Task requirements:
Please repeat the lines below exactly. Begin with the line containing "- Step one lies" and go on through the line containing "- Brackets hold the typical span".

Dataset entries:

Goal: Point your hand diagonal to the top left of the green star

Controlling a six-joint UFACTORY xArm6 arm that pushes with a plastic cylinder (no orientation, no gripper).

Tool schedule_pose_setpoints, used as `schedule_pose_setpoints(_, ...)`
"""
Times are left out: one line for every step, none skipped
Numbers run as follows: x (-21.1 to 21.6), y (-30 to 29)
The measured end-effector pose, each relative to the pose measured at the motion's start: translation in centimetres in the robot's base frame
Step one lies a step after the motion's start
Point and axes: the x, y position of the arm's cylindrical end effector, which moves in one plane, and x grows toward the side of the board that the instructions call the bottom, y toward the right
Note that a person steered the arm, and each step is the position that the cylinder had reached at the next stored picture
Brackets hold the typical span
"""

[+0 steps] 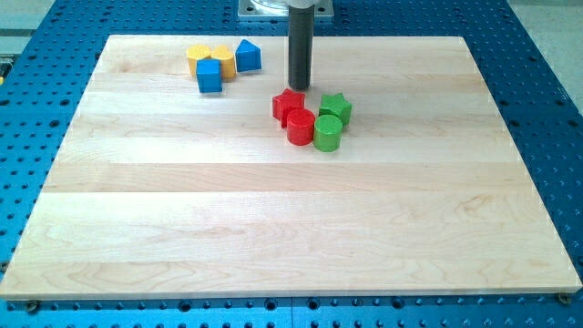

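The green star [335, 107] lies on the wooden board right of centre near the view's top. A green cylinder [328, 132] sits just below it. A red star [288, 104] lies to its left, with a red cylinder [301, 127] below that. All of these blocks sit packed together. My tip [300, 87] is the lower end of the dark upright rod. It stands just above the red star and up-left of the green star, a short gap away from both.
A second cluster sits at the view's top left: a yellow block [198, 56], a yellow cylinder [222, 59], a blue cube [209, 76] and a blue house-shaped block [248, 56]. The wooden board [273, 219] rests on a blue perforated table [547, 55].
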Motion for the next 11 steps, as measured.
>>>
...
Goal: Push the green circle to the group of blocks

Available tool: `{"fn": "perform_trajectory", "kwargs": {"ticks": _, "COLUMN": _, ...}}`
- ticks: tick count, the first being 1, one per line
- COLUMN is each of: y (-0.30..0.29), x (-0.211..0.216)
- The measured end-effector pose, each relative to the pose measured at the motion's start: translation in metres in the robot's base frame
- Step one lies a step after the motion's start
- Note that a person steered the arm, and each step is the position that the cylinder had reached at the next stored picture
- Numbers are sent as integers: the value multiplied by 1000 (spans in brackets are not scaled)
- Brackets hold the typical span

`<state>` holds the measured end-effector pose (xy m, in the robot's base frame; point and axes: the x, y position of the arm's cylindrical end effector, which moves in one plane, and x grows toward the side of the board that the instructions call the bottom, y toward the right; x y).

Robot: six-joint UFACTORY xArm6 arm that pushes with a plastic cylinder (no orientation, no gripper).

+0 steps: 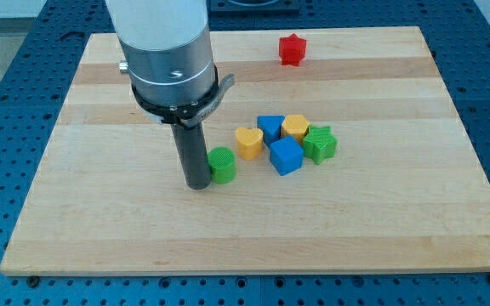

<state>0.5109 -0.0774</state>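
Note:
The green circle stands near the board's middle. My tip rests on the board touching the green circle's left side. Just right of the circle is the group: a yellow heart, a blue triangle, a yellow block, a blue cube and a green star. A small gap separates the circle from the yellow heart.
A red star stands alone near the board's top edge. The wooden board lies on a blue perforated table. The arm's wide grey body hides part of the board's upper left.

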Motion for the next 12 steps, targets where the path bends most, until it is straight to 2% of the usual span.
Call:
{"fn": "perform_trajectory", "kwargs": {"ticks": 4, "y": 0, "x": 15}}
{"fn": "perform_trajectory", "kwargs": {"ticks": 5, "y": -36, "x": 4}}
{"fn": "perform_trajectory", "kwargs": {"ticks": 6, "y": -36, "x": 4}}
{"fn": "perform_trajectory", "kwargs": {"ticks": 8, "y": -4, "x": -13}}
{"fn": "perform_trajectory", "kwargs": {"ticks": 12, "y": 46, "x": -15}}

Problem solution:
- Step one lies a step after the motion's start
- Note that a person steered the arm, and each step is the position that the cylinder had reached at the next stored picture
- Numbers are sent as integers: the value multiplied by 1000 (spans in brackets are not scaled)
- Brackets hold the typical span

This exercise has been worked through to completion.